In my experience, winter and solitude, are two words that often evoke an uneasy feeling in people. Particularly when combined. Winter, by many, is perceived as a time of hardship, when life is brought to a near standstill. The days are short, dark, and cold. Ice covers the rivers and lakes while snow blankets the ground giving everything a homogeneous sterility. It is our inclination to remain indoors, protected from the elements and surrounded by the warmth of family, friends, and a good fire. As inherently social creatures the thought of solitude, in any season, can be frightening. Alone, we must be self-sufficient, a daunting prospect when considering that this requires providing food, entertainment, and transportation for ourselves, things we normally do communally. Having to manage solitude during winter months seems like the perfect storm of evils, enough to make anyone crazy. However, I see this very differently.
I have always had a childish adoration for winter. I love the thought of spending long days in the mountains, trudging through snow, experiencing and sometimes even battling the elements. It is my belief that the best and only way to survive, or even thrive during the winter months, is to throw yourself completely at the season. Do not give in to its pressures but rather charge head-on into the thick of it to really experience all winter has to offer. I promise, that you will not regret this. Diving under winter’s white veil, it soon becomes apparent that life does not stop for winter. In reality, the creatures that choose to endure the season are more active than ever. Birds are constantly on the move searching for food. The same goes for the mammals: fox, muskrat, squirrels, and mice. But perhaps the most amazing to me are the fish. If I have learned anything in my years of winter adventures, it is that cold and water mix only to form a deadly combination. But the fish seem to thrive still.

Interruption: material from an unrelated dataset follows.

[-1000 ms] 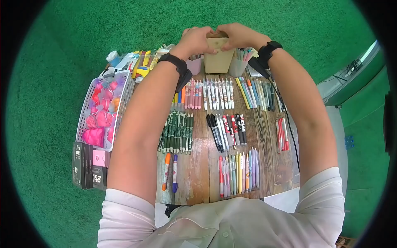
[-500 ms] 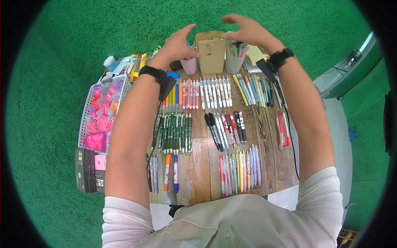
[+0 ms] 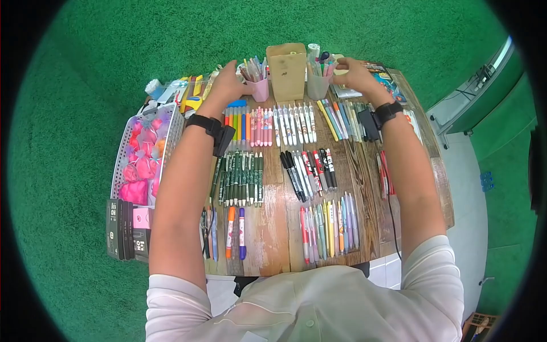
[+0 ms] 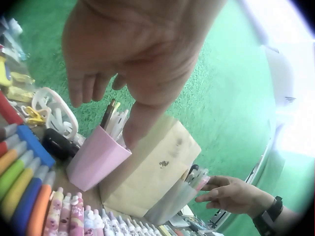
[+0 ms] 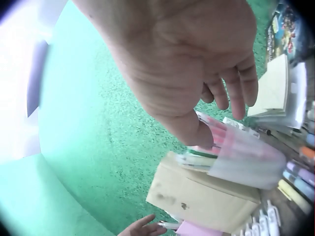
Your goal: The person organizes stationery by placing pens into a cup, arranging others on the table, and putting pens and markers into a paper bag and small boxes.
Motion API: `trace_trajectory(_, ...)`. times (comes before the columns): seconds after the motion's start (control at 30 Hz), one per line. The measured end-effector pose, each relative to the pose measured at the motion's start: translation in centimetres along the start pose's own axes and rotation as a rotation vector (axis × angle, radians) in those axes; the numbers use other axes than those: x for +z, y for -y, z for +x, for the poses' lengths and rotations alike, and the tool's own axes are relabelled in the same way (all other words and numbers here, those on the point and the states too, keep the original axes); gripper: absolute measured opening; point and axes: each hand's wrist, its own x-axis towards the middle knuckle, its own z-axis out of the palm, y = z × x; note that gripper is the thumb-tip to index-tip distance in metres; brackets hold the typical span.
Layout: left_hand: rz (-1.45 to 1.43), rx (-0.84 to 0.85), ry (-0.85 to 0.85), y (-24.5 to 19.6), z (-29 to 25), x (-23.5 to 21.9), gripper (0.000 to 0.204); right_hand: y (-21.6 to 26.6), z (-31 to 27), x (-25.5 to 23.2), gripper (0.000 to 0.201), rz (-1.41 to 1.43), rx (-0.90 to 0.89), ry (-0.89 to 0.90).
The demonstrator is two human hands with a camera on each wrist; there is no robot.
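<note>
At the table's far edge a tan paper-like box (image 3: 287, 74) stands between two pen cups. My left hand (image 3: 226, 88) is beside the pink cup (image 3: 258, 90), fingers spread; in the left wrist view its thumb reaches the rim of the pink cup (image 4: 96, 160), and contact is unclear. My right hand (image 3: 356, 80) is at the right side of the translucent cup (image 3: 318, 86). In the right wrist view the thumb lies over the pens at the mouth of the translucent cup (image 5: 246, 160), the other fingers extended. Both cups hold several pens.
Rows of pens, including dark green pens (image 3: 242, 179), white pens (image 3: 295, 124) and pastel pens (image 3: 333, 228), lie across the wooden table (image 3: 273, 228). A white basket (image 3: 121, 149) of pink pouches and black boxes (image 3: 121, 228) stand at the left. Papers and a colourful booklet (image 3: 390, 85) lie at back right.
Both hands have come away from the top of the tan box and moved down and outward to the two cups. The box stands upright between them.
</note>
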Motion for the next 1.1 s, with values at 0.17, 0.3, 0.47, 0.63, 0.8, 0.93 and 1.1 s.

Over the last week, I have spent many hours, alone, in the field, monitoring two sections of the Henry’s Fork. My fieldwork means that I cannot hide from winter. I have to be exposed. On randomly selected days, at randomly selected times I must visit either the section of river flowing past the Pinehaven residences adjacent to Harriman State Park, or from Ashton Dam to Vernon Bridge. My mission is to count, observe, and interview fisherman to gain a better understanding of how many people are fishing these sections of the Henry’s Fork and how many fish they are catching. These two stretches of river are open; this year for the first time for a winter season and ultimately, the data I collect will be utilized to help determine the pressures of winter fishing. Conducting these surveys means I have the privilege of spending time driving the back roads of Idaho and watching the rivers. If no one is out fishing, my job is very easy and I have even more time to dedicate to my thoughts.
Last week we received a good amount of snow. I estimate about ten inches. Consequently, there has been heavy cloud cover. This only further contributes to the feeling of solitude while driving from location to location. During these moments of solitude I have dedicated time to observing, photographing, and experiencing the world around me. It is rare to have such moments of pause, especially while at work. I feel strongly that solitude does not equate to loneliness. Solitude is an opportunity to reflect and learn about oneself and the world through different lenses.
I challenge myself to look for beauty in ordinary scenes or moments. During the past week my favorite discovery, or observation, was the lack of horizon. With snow carpeting the earth and thick white cloud cover to match it, there has been no distinct line separating earth and sky. Staring out into a large field yields only a sight of white nothingness, an abyss. Driving along snow-covered roads heading into oblivion can be rather disorienting and makes for slow travel. The real magic of this situation is revealed when, out of the blank space, a house, fence line, or red barn emerges. The appearance of such an object introduces a welcome contrast, while, sometimes, simultaneously making the object appear to levitate. As a photographer this presents an intriguing scene to capture. I wonder to myself how many of the people driving at that moment notice the beauty in the lack of horizon and how many are too absorbed in the thought that road conditions are poor to notice.
Winter is a great time of reflection and processing. It provides ample opportunity to take a step back from the perpetual motion of day-to-day life. Instead of cursing the winter I suggest giving it a chance. Expose oneself to the elements. Have a moment of pause. Observe. Solitude in winter does not need to be scary, constraining, or even depressing. This realization makes winter more enjoyable. And, in my case, helps me when I am out alone on the river for a couple hours. I view solitude as an opportunity to learn. Facing winter and working to understand it pushes one out of their own world and enables that person to see life in a new light. Winter is a challenging season but it is also a beautiful one, full of vibrant life and stark contrasts. I wouldn’t want it any other way.